His friendship with Fancher, a graphic designer who moved to Vancouver from Toronto, started up around the same time. It turns out they had met a few years previously, although Potter didn't recall it at first. "When Mark first lived here he'd been the Zamboni driver and caretaker at Karen Magnussen Arena in North Vancouver, where the Durangos had played one very drunken evening with 54*40. Actually, I don't think 54*40 was drunk, but we certainly were."
Potter and Fancher began writing songs and recording demos together, but with an approach to the business that came from a more experienced point of view. In other words, they weren't kids any more, trying to scare up just enough for rent and Kraft Dinner. "The intention was to do music-publishing and license the songs. I'd had a couple of songs end up on movie soundtracks and that paid more than the two-and-a-half years I was in Lost Durangos. Between us, we knew how to do certain things right--and we definitely knew how to do certain things wrong--so we thought we'd just try to not do the wrong things."
Paul Baker of Bakerstreet Studios liked the demo recordings and lined up several session players to turn them into album form. "Man, they were great. We cut 10 songs in about five days. We couldn't decide if we wanted to release it or not, and then Pete Trower came to us to do his record."
Potter had long been a fan of Trower's poetry. In fact, it was his 1999 Straight article "Tough Guys" about Trower and fellow Sunshine Coast author/poet Jim Christy that won Potter his Western Magazine Award. He and Fancher enlisted local players like John "Buck Cherry" Armstrong, Darryl Havers, Butch Murphy, Taylor Nelson Little, Johnny Ferreira, and Gord Nicholl to capture Trower's raw spirit and beautifully gritty lyrics. "By the time we got Pete's album done, we realized we had two records we liked--someone else might like them too."
DLM Records put out both CDs late this summer, and Potter was surprised to get an offer for Downland to perform at Greenpeace's 35th-anniversary benefit at the Commodore in September. "I was kind of worried," he says. "It was the first time we'd played live and the first time either of us had played sober, probably since we were teenagers, plus it was a sold-out crowd. We had no intention of playing live, but the gig went so well we thought, 'This is fun.' "

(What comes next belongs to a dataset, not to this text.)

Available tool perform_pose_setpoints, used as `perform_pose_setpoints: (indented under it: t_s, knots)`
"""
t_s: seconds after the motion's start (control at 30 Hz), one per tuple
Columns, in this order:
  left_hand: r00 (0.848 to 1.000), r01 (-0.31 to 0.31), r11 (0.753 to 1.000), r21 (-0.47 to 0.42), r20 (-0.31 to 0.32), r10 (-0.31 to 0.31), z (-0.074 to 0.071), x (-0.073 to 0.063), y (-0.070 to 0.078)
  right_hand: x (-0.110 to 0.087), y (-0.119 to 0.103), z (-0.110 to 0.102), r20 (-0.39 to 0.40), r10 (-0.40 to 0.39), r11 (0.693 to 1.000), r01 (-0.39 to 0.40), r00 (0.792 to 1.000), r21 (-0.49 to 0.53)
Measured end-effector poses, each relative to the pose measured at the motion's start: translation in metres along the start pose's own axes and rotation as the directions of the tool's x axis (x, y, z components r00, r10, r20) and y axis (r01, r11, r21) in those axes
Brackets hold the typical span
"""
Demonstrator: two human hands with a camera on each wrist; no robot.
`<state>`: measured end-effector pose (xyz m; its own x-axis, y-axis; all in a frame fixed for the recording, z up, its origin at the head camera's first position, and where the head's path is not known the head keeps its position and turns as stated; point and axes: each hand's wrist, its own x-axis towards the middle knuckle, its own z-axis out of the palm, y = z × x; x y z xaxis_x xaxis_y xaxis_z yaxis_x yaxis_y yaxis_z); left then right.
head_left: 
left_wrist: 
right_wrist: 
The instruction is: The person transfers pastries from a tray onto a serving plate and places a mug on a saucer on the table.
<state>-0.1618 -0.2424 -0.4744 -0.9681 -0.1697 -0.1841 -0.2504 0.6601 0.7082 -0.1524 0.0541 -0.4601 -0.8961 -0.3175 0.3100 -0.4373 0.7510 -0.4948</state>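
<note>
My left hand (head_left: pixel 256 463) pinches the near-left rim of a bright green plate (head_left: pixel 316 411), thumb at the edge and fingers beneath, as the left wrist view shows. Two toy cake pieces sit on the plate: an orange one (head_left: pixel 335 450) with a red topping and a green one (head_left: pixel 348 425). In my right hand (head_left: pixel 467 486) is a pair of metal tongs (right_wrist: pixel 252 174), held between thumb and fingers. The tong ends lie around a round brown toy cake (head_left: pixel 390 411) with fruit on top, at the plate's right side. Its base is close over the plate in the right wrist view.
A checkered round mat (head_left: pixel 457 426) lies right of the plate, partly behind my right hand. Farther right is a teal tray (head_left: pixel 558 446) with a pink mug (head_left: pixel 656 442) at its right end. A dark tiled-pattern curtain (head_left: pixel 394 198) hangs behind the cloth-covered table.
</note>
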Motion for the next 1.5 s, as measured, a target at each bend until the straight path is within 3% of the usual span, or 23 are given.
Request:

Downland began performing at small coffeehouse-type venues outside of Vancouver, and will appear (tentatively on a double bill with Trower) at the Railway Club on December 14. Potter says the change to quieter music in an intimate setting makes performing a lot more fun than it used to be. "Some of those old shows were great--playing with X and the Blasters was fantastic--but playing for 35 people that are there because they're actually into it is a lot better than playing for 300 people who are just getting drunk. I should have learned to sing properly years ago, I guess. I took some lessons."